Below are some excerpts of the interview:
KK: There’s a new Pew poll showing that 34 percent of evangelicals believe in climate change.
RC: Those figures seem pretty low. Actually, 71 percent of evangelicals believe climate change is real [according to another poll that Cizik tells me can be seen here]. The problem is that only 30 percent think it is human induced.
KK: I don’t get that [last part]. How could that be?
RC: Evangelicals reason as follows: scientists say climate change is real [and caused by greenhouse gases], but scientists also say evolution is real, so evangelicals don’t believe it. It’s an illogical syllogism. Many evangelicals don’t believe in anthropogenic greenhouse gases. [[NOTE: recent supporting evidence for that last point can be seen here.–KK]]
KK: You must be following all the recent efforts by congressional republicans to cast doubt on global warming as a legitimate issue. Why do you think there is so much push-back from them on this when there is increasing evidence from scientists that climate change is a real threat?
RC: Just giving someone more information doesn’t always change people’s views. We tend to screen out ideas we don’t want to hear.
KK: I understand that you’re now a United Nations Fellow. What do you do in that capacity?
RC: I’m an ambassador of good will, building bridges, as they say.

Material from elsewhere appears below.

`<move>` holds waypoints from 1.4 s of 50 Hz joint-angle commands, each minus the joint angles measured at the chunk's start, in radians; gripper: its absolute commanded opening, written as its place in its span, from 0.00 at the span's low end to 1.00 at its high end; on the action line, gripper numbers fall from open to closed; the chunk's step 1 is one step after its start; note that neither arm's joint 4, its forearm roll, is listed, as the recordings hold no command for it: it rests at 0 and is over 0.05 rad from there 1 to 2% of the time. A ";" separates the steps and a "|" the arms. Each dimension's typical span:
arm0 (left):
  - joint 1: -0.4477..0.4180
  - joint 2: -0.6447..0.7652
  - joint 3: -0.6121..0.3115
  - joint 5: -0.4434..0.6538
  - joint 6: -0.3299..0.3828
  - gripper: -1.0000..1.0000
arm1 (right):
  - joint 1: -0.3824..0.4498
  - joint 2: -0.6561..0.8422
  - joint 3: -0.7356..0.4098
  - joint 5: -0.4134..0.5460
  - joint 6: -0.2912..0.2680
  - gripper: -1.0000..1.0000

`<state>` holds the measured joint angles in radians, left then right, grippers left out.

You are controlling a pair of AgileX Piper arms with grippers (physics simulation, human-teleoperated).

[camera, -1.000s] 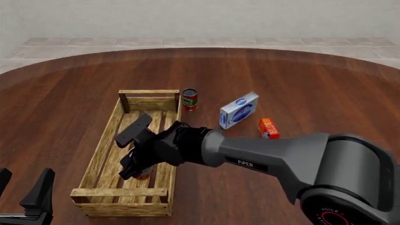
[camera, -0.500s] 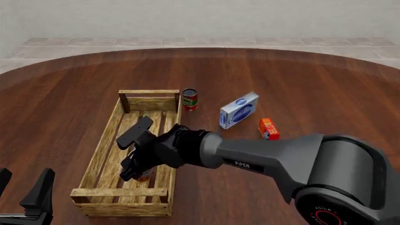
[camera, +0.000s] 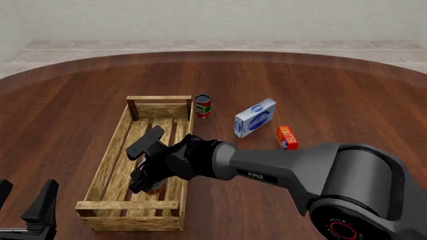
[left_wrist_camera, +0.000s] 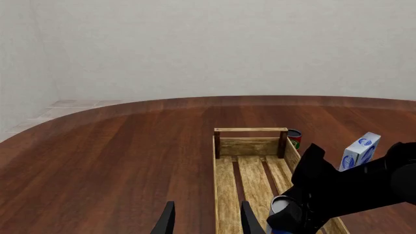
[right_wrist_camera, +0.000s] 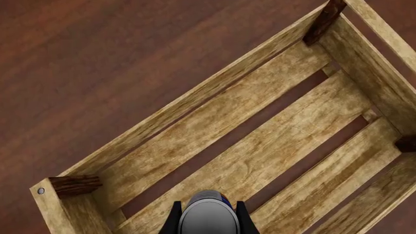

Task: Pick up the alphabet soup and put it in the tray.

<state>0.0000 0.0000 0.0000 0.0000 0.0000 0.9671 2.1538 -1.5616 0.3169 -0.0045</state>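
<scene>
The alphabet soup (right_wrist_camera: 209, 216) shows its pale silver top and a bit of blue label between the two fingers of my right gripper (right_wrist_camera: 208, 225), which is shut on it. From the front, my right gripper (camera: 145, 184) reaches down inside the tray (camera: 110, 150), near its front end. Only the can's orange bottom (camera: 155, 189) peeks out, low over the slats. I cannot tell if the can touches them. The can (left_wrist_camera: 281, 204) also shows in the left wrist view under the black arm. My left gripper (camera: 27, 210) stands open at the front left, off the tray.
A small red-and-green can (camera: 202, 105) stands just past the tray's far right corner. A blue-and-white box (camera: 255, 117) and a small orange box (camera: 287, 136) lie to the right of the tray. The right arm stretches across the table's front right.
The right gripper has sunk slightly inside the tray, still holding the can. The left arm has not moved.
</scene>
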 commanded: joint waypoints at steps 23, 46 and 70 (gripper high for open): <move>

Having his wings clipped by NAE hasn’t slowed Cizic in the least. He says he is barnstorming christian colleges and seminaries across the country, preaching the virtues of Creation Care to a younger generation of evangelicals. In fact, Cizic has even bigger plans to mobilize a new, greener, evangelical movement, which he vaguely sketched out to the Washington Post after his appearances at Sunday’s pre-Earth day festivities.
Those who sought for years to muzzle Cizik and cheered when he got sacked probably never stopped to consider the law of unintended consequences.